Collect each line of the entries that holds the string "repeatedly".

##### Material for this task #####

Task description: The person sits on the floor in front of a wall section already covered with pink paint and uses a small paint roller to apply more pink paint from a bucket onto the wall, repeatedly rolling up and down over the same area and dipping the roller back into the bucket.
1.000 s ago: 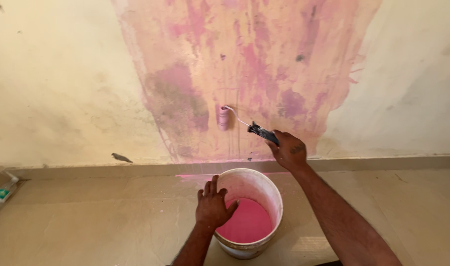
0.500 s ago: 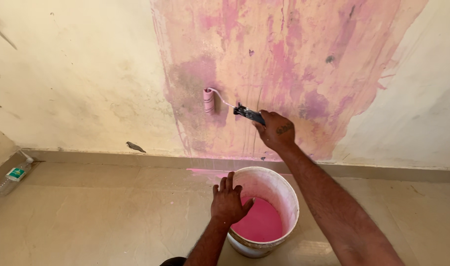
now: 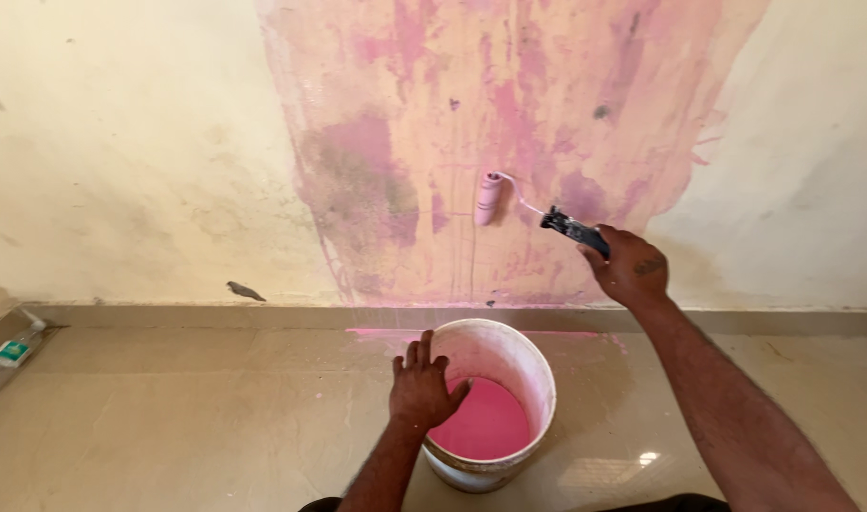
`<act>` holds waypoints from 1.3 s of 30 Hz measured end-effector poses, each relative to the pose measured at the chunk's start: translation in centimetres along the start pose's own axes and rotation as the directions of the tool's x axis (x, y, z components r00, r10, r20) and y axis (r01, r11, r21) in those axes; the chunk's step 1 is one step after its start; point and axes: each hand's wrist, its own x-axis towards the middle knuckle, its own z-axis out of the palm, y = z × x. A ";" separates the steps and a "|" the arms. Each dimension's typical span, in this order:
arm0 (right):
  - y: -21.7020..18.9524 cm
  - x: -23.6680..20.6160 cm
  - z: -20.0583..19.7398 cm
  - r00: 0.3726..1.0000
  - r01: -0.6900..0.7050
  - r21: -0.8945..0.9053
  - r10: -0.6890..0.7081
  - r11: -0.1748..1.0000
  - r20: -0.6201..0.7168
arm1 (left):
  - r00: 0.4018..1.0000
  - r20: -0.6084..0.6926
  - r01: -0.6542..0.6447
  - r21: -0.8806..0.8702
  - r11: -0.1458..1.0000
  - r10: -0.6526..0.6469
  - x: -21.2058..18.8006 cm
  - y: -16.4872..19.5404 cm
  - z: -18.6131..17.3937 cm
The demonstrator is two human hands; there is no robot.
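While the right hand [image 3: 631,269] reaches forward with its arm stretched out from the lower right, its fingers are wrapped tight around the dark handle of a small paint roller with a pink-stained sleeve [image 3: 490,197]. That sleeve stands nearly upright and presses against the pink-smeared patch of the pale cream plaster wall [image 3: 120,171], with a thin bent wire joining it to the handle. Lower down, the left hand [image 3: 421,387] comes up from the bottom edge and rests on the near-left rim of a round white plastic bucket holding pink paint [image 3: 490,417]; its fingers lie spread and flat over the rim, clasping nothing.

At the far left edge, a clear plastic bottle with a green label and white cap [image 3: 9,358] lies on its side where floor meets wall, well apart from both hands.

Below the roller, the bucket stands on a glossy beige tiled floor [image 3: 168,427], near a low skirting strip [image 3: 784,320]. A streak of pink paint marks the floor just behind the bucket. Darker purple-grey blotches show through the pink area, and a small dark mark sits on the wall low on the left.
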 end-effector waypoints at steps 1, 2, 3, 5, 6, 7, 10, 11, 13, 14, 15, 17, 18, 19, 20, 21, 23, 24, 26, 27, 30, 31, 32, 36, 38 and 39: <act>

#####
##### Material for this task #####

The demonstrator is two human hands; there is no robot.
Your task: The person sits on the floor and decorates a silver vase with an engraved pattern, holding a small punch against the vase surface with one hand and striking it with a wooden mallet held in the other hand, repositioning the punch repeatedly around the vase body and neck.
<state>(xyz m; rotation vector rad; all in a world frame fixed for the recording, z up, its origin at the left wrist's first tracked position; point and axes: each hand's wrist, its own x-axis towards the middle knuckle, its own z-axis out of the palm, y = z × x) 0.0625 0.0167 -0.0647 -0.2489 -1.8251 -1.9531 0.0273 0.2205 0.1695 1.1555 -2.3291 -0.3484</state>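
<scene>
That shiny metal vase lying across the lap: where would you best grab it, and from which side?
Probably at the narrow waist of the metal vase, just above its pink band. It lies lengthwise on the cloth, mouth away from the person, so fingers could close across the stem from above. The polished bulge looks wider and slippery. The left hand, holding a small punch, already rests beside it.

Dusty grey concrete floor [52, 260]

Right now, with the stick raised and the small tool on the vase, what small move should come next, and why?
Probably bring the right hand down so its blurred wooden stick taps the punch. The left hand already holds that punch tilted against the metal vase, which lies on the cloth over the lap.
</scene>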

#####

▸ **Answer section**
Task description: The person sits on the floor in front of a wall section already covered with pink paint and uses a small paint roller to apply more pink paint from a bucket onto the wall, repeatedly rolling up and down over the same area and dipping the roller back into the bucket.
Your task: The person sits on the floor and decorates a silver vase with an engraved pattern, holding a small punch against the vase surface with one hand and striking it with a wooden mallet held in the other hand, repositioning the punch repeatedly around the vase body and neck.

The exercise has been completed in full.